Son las expresiones de Florencia Guzmán, una vecina de Alta Gracia cuya hija de ocho años fue a visitar a su padre en Santiago del Estero y éste no la regresó. La mujer perdió el contacto con la niña y su progenitor y tuvo que acudir a la Justicia para que le restituyan a la menor, sin obtener respuestas aún.

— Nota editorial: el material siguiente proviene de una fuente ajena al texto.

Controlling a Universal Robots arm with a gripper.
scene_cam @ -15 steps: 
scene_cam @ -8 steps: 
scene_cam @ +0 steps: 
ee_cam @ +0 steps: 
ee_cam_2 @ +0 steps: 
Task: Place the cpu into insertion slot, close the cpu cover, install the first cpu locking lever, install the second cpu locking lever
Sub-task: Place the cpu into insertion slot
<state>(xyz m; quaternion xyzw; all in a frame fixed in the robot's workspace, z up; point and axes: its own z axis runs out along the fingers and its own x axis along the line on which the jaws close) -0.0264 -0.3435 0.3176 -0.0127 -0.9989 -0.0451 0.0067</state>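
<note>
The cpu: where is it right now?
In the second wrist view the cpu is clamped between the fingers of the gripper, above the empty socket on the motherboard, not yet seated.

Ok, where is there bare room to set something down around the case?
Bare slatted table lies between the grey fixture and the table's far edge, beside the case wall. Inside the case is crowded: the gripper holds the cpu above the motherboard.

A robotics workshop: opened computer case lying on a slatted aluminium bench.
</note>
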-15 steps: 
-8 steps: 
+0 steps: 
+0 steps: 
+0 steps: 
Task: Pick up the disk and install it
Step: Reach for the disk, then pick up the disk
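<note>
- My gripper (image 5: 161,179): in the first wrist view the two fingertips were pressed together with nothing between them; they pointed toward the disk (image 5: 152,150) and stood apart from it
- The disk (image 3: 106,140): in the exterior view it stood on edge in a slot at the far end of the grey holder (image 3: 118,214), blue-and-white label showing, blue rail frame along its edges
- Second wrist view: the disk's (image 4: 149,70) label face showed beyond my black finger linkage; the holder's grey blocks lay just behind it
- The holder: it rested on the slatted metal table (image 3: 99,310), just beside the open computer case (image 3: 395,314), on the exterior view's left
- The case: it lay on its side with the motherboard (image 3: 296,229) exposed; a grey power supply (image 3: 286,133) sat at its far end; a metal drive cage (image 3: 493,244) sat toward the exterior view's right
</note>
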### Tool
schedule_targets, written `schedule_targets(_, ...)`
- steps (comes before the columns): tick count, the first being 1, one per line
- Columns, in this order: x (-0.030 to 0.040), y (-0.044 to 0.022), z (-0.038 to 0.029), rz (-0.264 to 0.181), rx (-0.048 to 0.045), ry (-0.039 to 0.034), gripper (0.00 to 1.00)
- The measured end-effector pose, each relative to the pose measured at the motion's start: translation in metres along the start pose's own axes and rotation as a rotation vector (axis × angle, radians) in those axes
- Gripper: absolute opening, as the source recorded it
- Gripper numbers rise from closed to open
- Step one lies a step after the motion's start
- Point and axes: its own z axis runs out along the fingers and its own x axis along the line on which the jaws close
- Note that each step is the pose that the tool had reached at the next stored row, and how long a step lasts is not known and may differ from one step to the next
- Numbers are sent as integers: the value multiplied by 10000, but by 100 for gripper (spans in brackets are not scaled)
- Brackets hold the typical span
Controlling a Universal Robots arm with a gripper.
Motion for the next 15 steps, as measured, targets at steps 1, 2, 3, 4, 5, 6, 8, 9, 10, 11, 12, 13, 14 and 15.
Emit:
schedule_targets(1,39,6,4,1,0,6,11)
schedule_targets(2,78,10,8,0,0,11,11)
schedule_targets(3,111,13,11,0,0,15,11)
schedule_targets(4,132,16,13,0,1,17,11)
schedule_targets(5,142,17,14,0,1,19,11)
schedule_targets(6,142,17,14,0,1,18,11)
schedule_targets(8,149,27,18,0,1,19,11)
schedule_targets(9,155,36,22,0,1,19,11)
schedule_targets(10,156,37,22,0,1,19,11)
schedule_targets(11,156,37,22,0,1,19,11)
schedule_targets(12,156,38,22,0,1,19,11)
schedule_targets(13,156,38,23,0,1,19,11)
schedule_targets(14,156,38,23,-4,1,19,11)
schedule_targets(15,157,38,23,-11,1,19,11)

«El padre de mi hija se la llevó el 24 de marzo para Frías, Santiago del Estero: se la llevaba por 4 días, la iba a devolver el 27; y ese día me avisa que no la iba a traer, que él había decidido que ella viviera con él. Me bloqueó y desde ahí nunca mas tuve comunicación con él, ni con ella», comienza a relatar Florencia Guzmán a Redacción Alta Gracia.
La mujer dio a conocer en las últimas horas su caso vía redes sociales, exponiéndose a sí misma y a la niña en su afán de recuperar a su hija de ocho años. La mujer y la pequeña residen en Alta Gracia, lugar donde la menor tiene el centro de su vida: su escuela, asiste a danza y a inglés.
«Ya había pasado en el 2018, pero en esa oportunidad yo vivía en Santiago del Estero, él se la llevó a la casa de su mamá. Él es una persona conocida allá, es médico, tiene contactos y dinero. Yo quería hacer la denuncia por eso que me estaba pasando y no me la tomaban por ser la persona que era. En ese momento decidí hablar de la situación que había vivido los últimos dos años con él: en la que recibía violencia física de su parte, aún así presentando videos y fotos de moretones. No me quisieron tomar la denuncia», relata.
La mujer expresó además que el padre de su hija, en ese entonces, ponía condiciones para que la mujer pudiera ver a la niña, algunas, incluso, violencia sexual.
«Por varios meses viví esa situación, me perseguía, se me aparecía por la calle, yo no podía salir, no podía hacer nada. Vivía con miedo, me vine para Alta Gracia porque tenía miedo que me mate, vivía sola, tenía muchísimo miedo. En ese momento hice en Frías una denuncia, pero me dijeron que quería arruinar su imagen. Tuve que hacer la denuncia en Santiago Capital. Allí me tomaron la denuncia por violencia económica, violencia física y violencia sexual», afirma Guzmán sobre los comienzos de la batalla legal. Denuncias que, según relata la mujer, no les dieron su curso.
La niña y su madre vinieron desde Santiago del Estero a Alta Gracia a recomenzar su vida en febrero del 2021. «Él me ofrece dejar que me traiga a mi hija a Córdoba con la condición que retire la denuncia y yo la retiré», argumenta. La pequeña durante el 2022 viajó dos veces a visitar a su padre biológico: una vez en el verano y el 24 de marzo, la última vez que su mamá la vio. «Las dos veces le hice firmar un permiso con la fecha que se la llevaba y traía. Él firmó un permiso diciendo que se la llevaba el 24 de marzo y la traía el 27 de marzo. El 27 me avisa que no la iba a volver a traer, ahí hice la denuncia correspondiente en la ciudad de Alta Gracia porque no la restituyó y por impedimento de contacto, porque nunca más hablé con mi hija por ningún medio. La única información que tengo es por mamás del colegio donde va mi hija ahora: allá el colegio la inscribió sin pase» explica.
Con respecto a la situación judicial, este viernes al hacerse conocido el caso a través de medios de comunicación y redes sociales, los abogados del padre de la niña solicitaron una nueva audiencia.
«Yo no quería llegar a esto, pero lo tuve que hacer. Ya van 46 días sin mi hija, los tiempos de la Justicia son muy lentos, y yo sigo sin verla y sin saber nada de ella», finaliza Guzmán.